Rethinking Oracle Optimizer Statistics for P6
By Brian Diehl on Sep 17, 2013
This is the first in a series of posts about Oracle Optimizer Statistics and the P6 application. Over the past six months, I've done a lot of rethinking about the best process for maintaining optimizer statistics given the type of data in the PM database and the variety of queries coming from the application. I need to emphasize that this by no means constitutes general guidance with regard to Oracle Optimizer Statistics for any other applications. These recommendations are only applicable to the Primavera products and, in this case, only to P6 8.x.

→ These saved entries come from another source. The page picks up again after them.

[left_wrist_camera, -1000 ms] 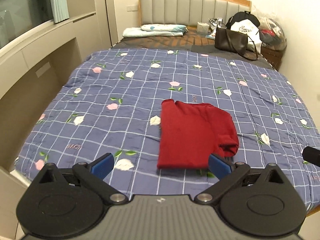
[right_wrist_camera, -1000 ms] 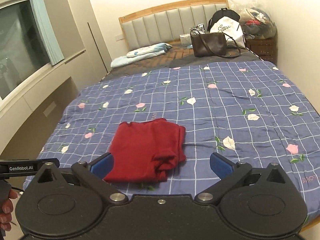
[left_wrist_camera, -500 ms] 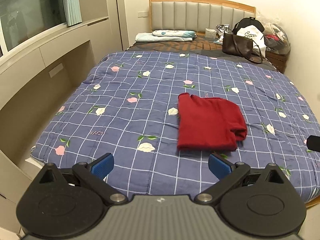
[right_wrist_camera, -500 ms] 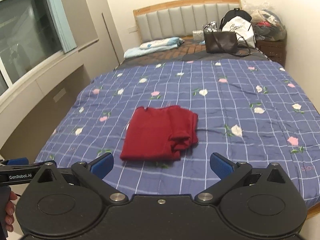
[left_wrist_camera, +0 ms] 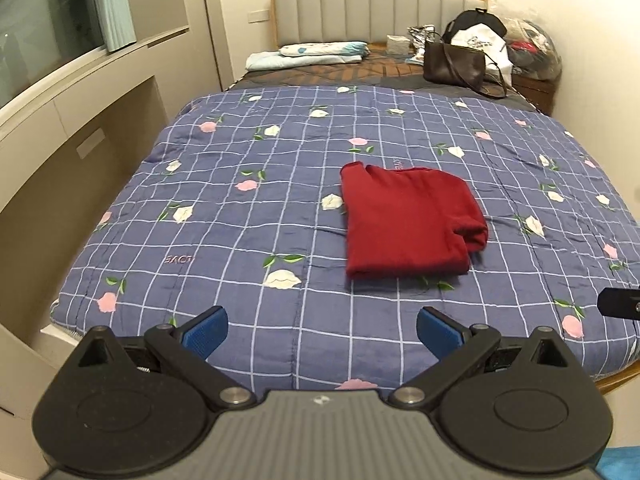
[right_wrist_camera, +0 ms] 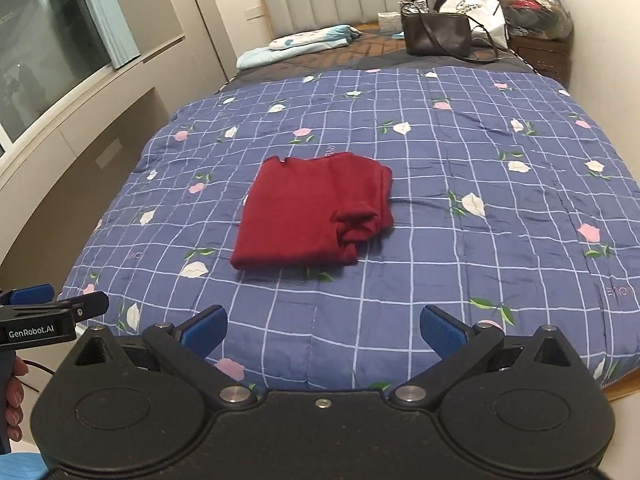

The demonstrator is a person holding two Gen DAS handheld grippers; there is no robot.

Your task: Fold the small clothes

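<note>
Left wrist view: left tongs [left_wrist_camera: 322, 328] spread apart, empty, above the bed's near edge; folded red garment [left_wrist_camera: 408, 222] lies on the blue quilt [left_wrist_camera: 248, 216]. Right wrist view: right tongs [right_wrist_camera: 323, 328] likewise apart, garment ahead.

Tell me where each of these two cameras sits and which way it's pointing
Left wrist: on the left gripper, near the bed's foot, facing the headboard; its open blue fingers show.
Right wrist: on the right gripper, facing likewise; its open fingers, the left gripper at the left edge and a hand show.
Both share the folded red garment on the quilt and the brown handbag.
</note>
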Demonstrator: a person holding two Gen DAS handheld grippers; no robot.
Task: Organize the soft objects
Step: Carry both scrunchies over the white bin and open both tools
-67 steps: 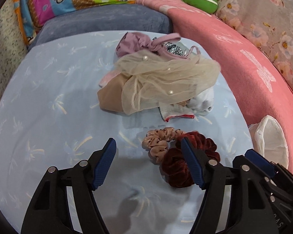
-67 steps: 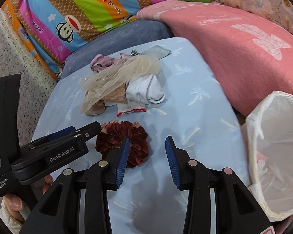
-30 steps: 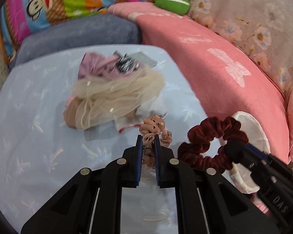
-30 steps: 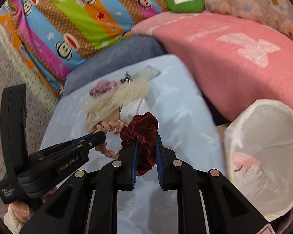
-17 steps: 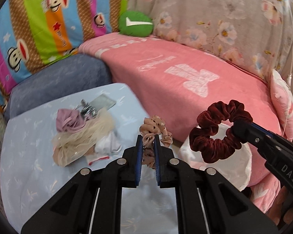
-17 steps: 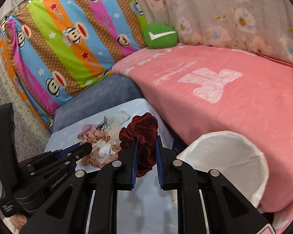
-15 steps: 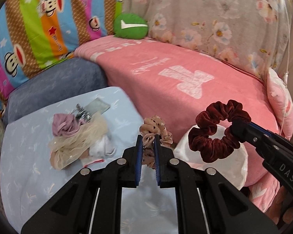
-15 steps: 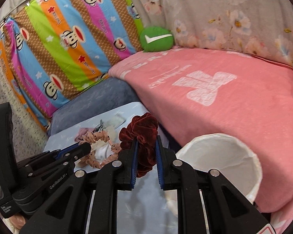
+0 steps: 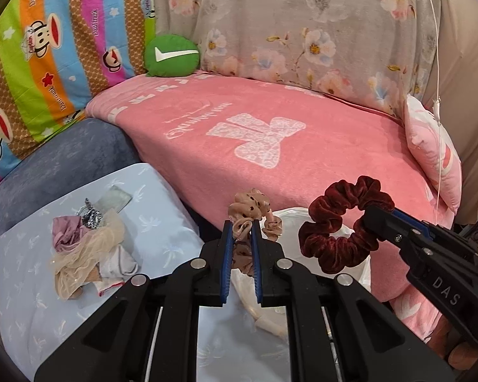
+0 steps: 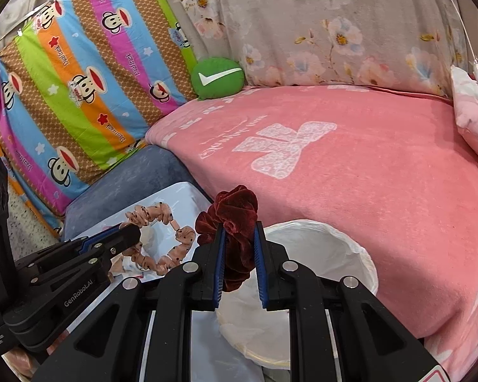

My hope is for a more nuanced approach to optimizer statistics to better achieve performance, scalability and stability goals.
Optimizer Statistics Purpose
Statistics are calculated (or estimated) about the number of rows and cardinality of columns in the database. (Additional histogram data may also be collected about the distribution of data within a column.) The stored version of these statistics are used by the query optimizer to find the most efficient way to execute a given query. As a general rule, the more accurate the statistics--the closer they reflect the actual contents of the table--the more optimal the resulting query plan.
Of all the statistics, it is column selectivity that has the largest impact on the query plan and its subsequent execution. Selectivity means (simply) that for a given column predicate (such as proj_id=101), what is the expected number of rows that result (cardinality). Cardinality plays a huge role in determining the sequence of table access in a query plan.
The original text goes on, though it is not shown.